* **WORK ITEM**
Your answer must consist of exactly the lines below, starting with the line with "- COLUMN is" and going on through the line with "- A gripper", and nothing else.
-------- SOURCE MATERIAL --------
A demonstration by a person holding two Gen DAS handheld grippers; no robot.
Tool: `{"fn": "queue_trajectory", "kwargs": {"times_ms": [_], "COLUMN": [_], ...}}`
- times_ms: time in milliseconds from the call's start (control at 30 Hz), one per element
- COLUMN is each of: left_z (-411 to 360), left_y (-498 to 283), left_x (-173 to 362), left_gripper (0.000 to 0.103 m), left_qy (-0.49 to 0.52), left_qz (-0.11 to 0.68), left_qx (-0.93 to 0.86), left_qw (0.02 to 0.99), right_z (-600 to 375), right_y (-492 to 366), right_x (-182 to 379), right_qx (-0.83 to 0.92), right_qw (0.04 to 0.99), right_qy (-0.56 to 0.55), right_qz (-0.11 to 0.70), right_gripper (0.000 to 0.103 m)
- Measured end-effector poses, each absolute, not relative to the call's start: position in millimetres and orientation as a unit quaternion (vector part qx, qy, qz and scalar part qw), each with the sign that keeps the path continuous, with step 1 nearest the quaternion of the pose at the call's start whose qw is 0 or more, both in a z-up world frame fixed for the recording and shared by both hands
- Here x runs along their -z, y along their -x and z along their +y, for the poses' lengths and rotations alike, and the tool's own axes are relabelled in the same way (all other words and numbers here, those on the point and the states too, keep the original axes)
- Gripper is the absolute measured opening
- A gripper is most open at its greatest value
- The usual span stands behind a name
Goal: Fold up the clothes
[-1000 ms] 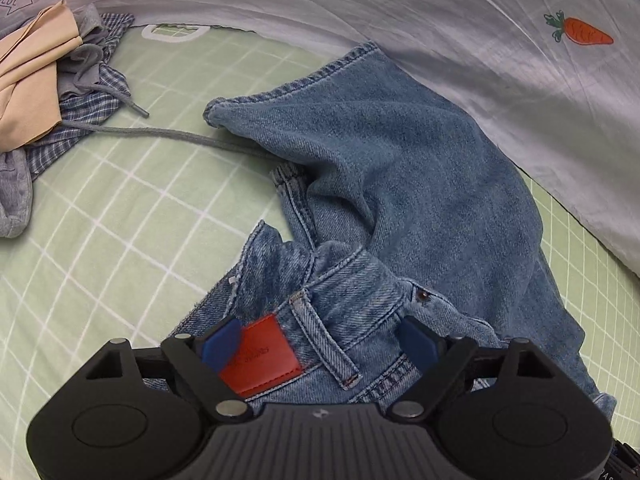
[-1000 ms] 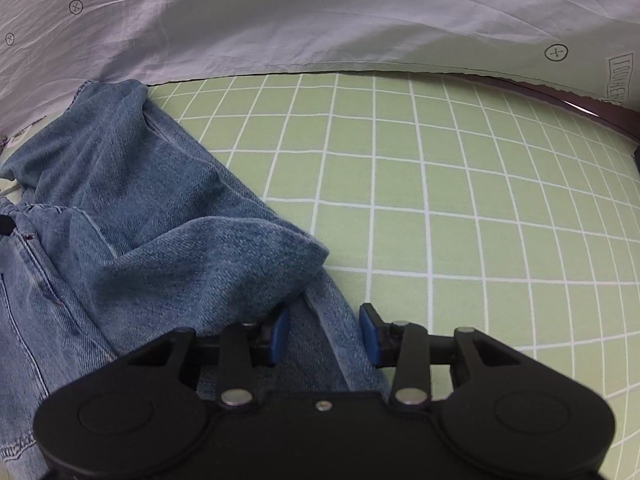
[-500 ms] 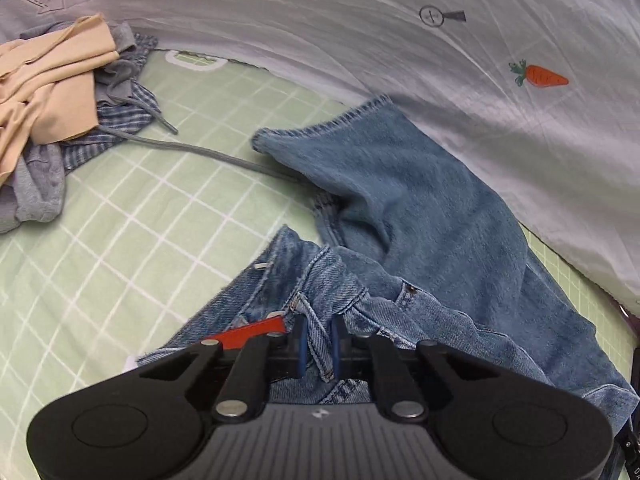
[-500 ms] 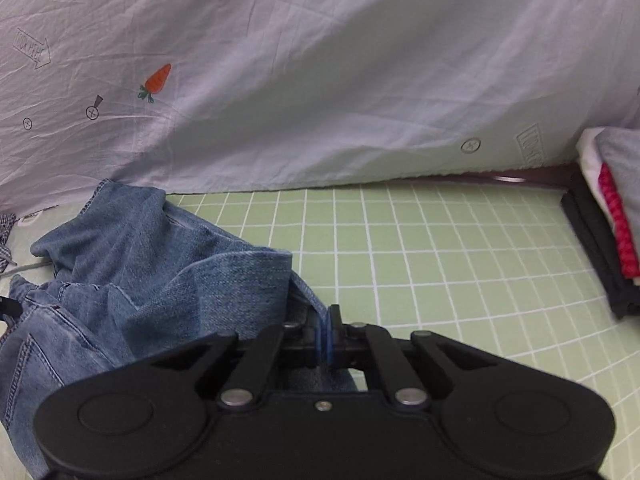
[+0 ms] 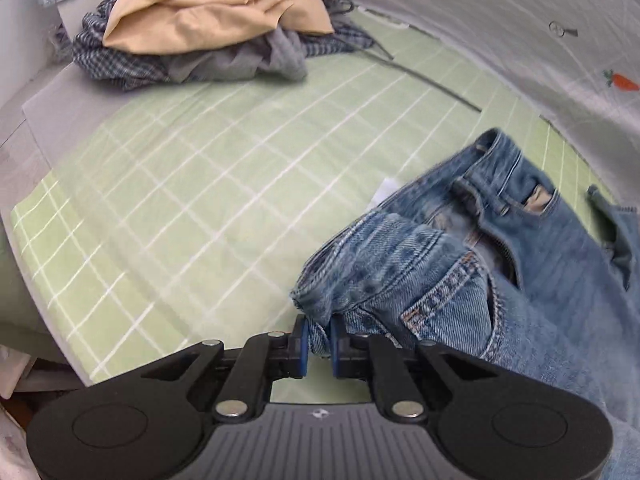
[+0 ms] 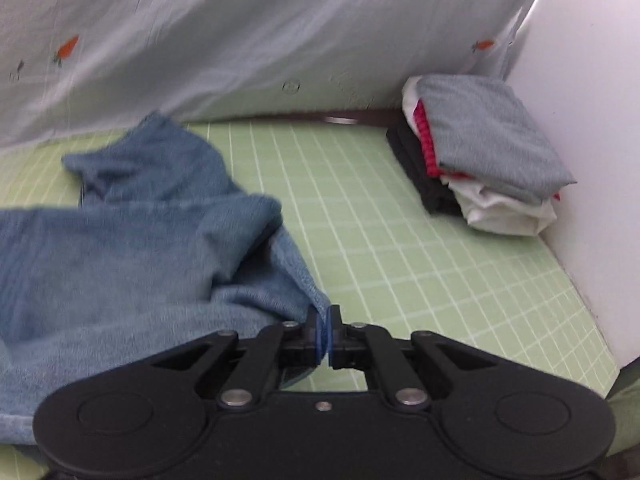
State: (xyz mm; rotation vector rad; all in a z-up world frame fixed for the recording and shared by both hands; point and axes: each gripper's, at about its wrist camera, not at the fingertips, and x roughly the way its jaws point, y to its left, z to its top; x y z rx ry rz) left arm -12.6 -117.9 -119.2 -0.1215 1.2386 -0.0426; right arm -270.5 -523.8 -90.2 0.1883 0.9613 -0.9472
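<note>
A pair of blue jeans lies across the green checked mat. In the left wrist view its waistband end shows, with the fly and a front pocket turned up, and my left gripper is shut on a bunched fold of that waistband at the bottom centre. In the right wrist view the jeans spread to the left, blurred, and my right gripper is shut on a thin edge of a leg. The denim hangs stretched from both grips.
A loose heap of clothes, tan over grey and plaid, sits at the mat's far left. A folded stack of grey, red, white and black pieces stands by the white wall. A pale printed sheet backs the mat.
Both grippers went from open to shut on the jeans. They then pulled the denim apart, the left toward the clothes heap, the right toward the folded stack, and the waistband turned front side up.
</note>
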Motion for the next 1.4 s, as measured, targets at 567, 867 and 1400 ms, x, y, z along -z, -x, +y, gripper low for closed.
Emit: {"fn": "queue_trajectory", "kwargs": {"times_ms": [567, 867, 1400], "left_z": [-142, -170, -317], "left_y": [-40, -72, -164], "left_x": [61, 70, 152], "left_gripper": [0.05, 0.074, 0.086], "left_qy": [0.106, 0.068, -0.072], "left_qz": [0.504, 0.5, 0.541], "left_qx": [0.042, 0.058, 0.201], "left_qw": [0.856, 0.861, 0.814], "right_z": [-568, -623, -690], "right_y": [261, 213, 155], "right_x": [67, 74, 111], "right_qx": [0.464, 0.443, 0.45], "right_qw": [0.793, 0.8, 0.776], "right_qy": [-0.157, -0.178, -0.166], "right_qz": [0.361, 0.363, 0.411], "right_gripper": [0.054, 0.069, 0.08]}}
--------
* **RESPONSE TO THE EXERCISE**
- COLUMN is each of: left_z (-411 to 360), left_y (-498 to 283), left_x (-173 to 362), left_gripper (0.000 to 0.103 m), left_qy (-0.49 to 0.52), left_qz (-0.11 to 0.68), left_qx (-0.93 to 0.86), left_qw (0.02 to 0.99), right_z (-600 to 375), right_y (-492 to 366), right_x (-182 to 379), right_qx (-0.83 to 0.92), right_qw (0.04 to 0.99), right_qy (-0.56 to 0.55), right_qz (-0.11 to 0.70), right_gripper (0.000 to 0.103 m)
- Measured end-effector poses, each absolute, not relative to the call's start: position in millimetres and orientation as a unit quaternion (vector part qx, qy, qz and scalar part qw), each with the sign that keeps the path continuous, with step 1 nearest the quaternion of the pose at the call's start whose qw is 0 or more, both in a z-up world frame fixed for the recording and shared by both hands
- Here x runs along their -z, y along their -x and z along their +y, for the poses' lengths and rotations alike, and the tool's own axes are relabelled in the same way (all other words and numbers here, those on the point and the states too, keep the original axes)
- Gripper is the absolute measured opening
- A gripper is most open at its greatest value

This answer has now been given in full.